Perubahan menuju transisi energi di Flores Timur tidak selalu dimulai dari teknologi, tetapi dari perempuan yang berani mengambil keputusan bagi keluarganya. Melalui Program WE for JET (Women and Vulnerable Groups Lead on Transformative and Just Energy Transition in Indonesia) yang dilaksanakan YPPS(Yayasan Pengkajian dan Pengembangan Sosial) kerjasama Oxfam-Penabulu, perempuan didorong menjadi penggerak utama transisi energi yang adil melalui penguatan ekonomi, kepemimpinan, dan pengambilan keputusan di tingkat rumah tangga.
Salah satu buktinya hadir melalui SILC Perkarin di Desa Homa yang dibentuk pada 1 September 2024. Beranggotakan 22 orang, terdiri atas 18 perempuan dan 4 laki-laki, kelompok ini menunjukkan perempuan menjadi kekuatan utama dalam membangun ketahanan ekonomi keluarga. Pada periode pertama, SILC berhasil membukukan aset sebesar Rp20.448.000. Memasuki periode kedua yang ditutup pada 17 Juni 2026, total aset meningkat menjadi Rp62.689.000, atau lebih dari tiga kali lipat. Sejak transaksi pertama pada 15 Juni 2025, dana yang berputar melalui pinjaman anggota telah menjadi modal penting bagi pengembangan usaha dan peningkatan kesejahteraan keluarga.
Keberhasilan tersebut mendapat perhatian dari RD. Yansen Raring, Pastor Rekan Paroki Waiwadan, yang diundang mewakili Paroki Waiwadan untuk menghadiri penutupan Siklus II SILC Perkarin. Dalam jurnal yang ditulisnya setelah kegiatan, ia menyebut SILC bukan sekadar kelompok simpan pinjam, tetapi sebuah komunitas transformatif yang menghidupkan aset keluarga, membangun disiplin, memperkuat solidaritas, serta menjadi ruang perlindungan bagi masyarakat saat menghadapi kesulitan ekonomi. Ia juga menyampaikan apresiasi kepada YPPS yang telah membidani lahirnya komunitas-komunitas SILC di wilayah Paroki Waiwadan.
Perubahan paling nyata terlihat pada perempuan anggota SILC; Maria Dalu Werang, pemilik aset terbesar dengan tabungan Rp10.094.000, berhasil membangun tabungannya melalui usaha kopra, arang, dan penjualan ayam. Tabungan tersebut dipersiapkan sebagai jaminan masa tua bersama suaminya. Katarina Gunu Werang, dengan aset Rp6.142.000, memanfaatkan pinjaman untuk membiayai pendidikan anaknya di perguruan tinggi. Sementara Aleksia Bota Kuman berhasil menghimpun aset sebesar Rp6.120.000, mencerminkan konsistensi perempuan dalam membangun ketahanan ekonomi keluarga melalui budaya menabung.
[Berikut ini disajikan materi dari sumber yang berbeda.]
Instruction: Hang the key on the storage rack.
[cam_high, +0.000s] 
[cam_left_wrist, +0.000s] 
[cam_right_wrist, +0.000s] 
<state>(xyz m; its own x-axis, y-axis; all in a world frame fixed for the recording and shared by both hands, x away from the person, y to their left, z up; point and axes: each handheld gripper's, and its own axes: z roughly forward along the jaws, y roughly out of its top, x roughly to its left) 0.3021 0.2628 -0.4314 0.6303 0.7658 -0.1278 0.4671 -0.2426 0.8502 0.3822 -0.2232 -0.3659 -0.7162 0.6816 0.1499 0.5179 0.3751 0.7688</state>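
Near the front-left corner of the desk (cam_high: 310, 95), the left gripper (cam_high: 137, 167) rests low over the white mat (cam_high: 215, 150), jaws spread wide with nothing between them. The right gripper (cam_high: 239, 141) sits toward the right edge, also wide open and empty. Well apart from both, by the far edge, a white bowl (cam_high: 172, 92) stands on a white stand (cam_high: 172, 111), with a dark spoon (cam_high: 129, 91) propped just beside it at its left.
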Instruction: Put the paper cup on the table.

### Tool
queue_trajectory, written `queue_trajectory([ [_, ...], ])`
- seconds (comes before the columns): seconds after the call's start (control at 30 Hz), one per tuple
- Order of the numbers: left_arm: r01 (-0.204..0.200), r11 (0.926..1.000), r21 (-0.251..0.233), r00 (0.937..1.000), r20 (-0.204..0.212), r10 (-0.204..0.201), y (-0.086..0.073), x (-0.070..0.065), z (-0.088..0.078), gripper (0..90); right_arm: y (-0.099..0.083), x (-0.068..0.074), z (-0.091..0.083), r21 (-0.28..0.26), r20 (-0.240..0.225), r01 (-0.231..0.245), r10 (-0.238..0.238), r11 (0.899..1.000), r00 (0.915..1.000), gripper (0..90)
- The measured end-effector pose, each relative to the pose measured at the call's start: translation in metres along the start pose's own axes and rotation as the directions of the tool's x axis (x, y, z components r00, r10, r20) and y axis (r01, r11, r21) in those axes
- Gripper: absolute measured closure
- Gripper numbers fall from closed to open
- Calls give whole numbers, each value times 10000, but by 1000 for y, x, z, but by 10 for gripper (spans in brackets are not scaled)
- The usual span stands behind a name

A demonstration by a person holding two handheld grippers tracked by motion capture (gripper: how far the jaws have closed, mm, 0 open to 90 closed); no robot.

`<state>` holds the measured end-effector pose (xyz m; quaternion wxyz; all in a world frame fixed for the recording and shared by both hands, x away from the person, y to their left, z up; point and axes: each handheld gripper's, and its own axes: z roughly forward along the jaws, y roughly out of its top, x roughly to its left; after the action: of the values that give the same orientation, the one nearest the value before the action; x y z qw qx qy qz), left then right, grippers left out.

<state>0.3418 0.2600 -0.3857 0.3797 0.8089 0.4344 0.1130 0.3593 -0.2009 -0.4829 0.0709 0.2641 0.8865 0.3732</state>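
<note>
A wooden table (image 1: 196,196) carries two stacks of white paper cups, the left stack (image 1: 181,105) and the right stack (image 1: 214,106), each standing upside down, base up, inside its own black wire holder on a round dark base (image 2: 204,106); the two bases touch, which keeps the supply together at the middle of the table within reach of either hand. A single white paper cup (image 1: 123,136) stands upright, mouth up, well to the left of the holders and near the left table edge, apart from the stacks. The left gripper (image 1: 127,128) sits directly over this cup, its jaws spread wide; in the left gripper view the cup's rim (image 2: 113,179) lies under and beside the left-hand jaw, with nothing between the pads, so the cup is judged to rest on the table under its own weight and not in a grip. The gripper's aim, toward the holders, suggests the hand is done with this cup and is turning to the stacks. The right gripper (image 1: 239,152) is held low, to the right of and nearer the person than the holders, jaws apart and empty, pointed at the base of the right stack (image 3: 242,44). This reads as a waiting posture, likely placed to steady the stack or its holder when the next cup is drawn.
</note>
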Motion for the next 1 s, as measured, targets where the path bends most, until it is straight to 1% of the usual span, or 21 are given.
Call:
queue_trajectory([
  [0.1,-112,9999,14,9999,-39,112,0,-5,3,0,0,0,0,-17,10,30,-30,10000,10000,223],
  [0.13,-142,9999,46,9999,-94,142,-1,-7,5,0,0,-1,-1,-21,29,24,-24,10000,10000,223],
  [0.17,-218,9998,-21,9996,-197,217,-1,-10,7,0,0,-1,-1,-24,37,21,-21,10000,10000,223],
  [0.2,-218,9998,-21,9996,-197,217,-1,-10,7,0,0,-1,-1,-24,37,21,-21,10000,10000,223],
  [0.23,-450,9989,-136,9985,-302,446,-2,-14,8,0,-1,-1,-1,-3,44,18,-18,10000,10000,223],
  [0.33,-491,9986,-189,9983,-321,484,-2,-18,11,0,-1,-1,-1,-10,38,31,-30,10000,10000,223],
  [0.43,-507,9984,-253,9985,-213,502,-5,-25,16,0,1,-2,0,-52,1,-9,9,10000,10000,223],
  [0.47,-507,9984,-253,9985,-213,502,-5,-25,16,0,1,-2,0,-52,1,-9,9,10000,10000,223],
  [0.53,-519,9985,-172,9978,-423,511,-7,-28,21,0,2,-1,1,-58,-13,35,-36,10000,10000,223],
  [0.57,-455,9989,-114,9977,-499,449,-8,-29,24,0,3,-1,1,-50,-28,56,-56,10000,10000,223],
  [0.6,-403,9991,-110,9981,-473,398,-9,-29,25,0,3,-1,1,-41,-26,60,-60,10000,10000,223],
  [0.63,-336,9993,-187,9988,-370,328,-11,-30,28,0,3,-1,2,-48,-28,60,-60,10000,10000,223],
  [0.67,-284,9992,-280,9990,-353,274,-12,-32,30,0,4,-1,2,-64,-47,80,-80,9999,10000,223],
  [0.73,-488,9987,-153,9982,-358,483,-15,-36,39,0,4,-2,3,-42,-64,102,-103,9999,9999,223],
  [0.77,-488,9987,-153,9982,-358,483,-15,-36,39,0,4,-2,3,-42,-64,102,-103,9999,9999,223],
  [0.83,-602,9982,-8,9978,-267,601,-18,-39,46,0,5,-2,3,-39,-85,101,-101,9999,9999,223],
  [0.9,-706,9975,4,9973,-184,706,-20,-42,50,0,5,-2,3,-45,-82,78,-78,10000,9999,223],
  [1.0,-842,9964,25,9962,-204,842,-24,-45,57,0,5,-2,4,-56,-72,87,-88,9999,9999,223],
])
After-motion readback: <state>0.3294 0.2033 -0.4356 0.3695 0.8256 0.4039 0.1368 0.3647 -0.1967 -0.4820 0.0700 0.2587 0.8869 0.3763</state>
Perempuan juga menjadi pengguna utama pembiayaan produktif. Tiga peminjam terbesar adalah Sidalia Reme dan Maria Regina A. Bayun yang masing-masing memperoleh pinjaman sebesar Rp6.500.000, serta Maria Agustina Pera Dobe sebesar Rp6.000.000. Dana tersebut dimanfaatkan untuk mengembangkan usaha, memperbaiki kondisi ekonomi keluarga, dan memenuhi kebutuhan penting, sehingga perempuan semakin berperan sebagai pengambil keputusan dalam pengelolaan keuangan rumah tangga.
Selain membangun kekuatan ekonomi, SILC Perkarin juga memperkuat solidaritas sosial. Kelompok ini berhasil menghimpun Dana Sosial sebesar Rp3.700.000 yang digunakan untuk membantu anggota yang mengalami kedukaan maupun sakit. Hingga akhir periode kedua, dana sosial yang masih tersisa sebesar Rp795.000, menjadi bukti semangat gotong royong tumbuh seiring meningkatnya kemandirian ekonomi anggota.
Pengalaman SILC Perkarin menunjukkan transisi energi yang adil bukan hanya tentang pemanfaatan energi terbarukan, tetapi juga tentang memperkuat kepemimpinan perempuan. Ketika perempuan memiliki akses terhadap sumber daya ekonomi, mampu mengelola aset, memanfaatkan pembiayaan secara produktif, dan mengambil keputusan bagi keluarganya, mereka menjadi motor penggerak perubahan. Dari ruang-ruang pertemuan sederhana di Desa Homa, perempuan membuktikan ketahanan ekonomi keluarga adalah fondasi penting menuju transisi energi yang inklusif, berkeadilan, dan berkelanjutan.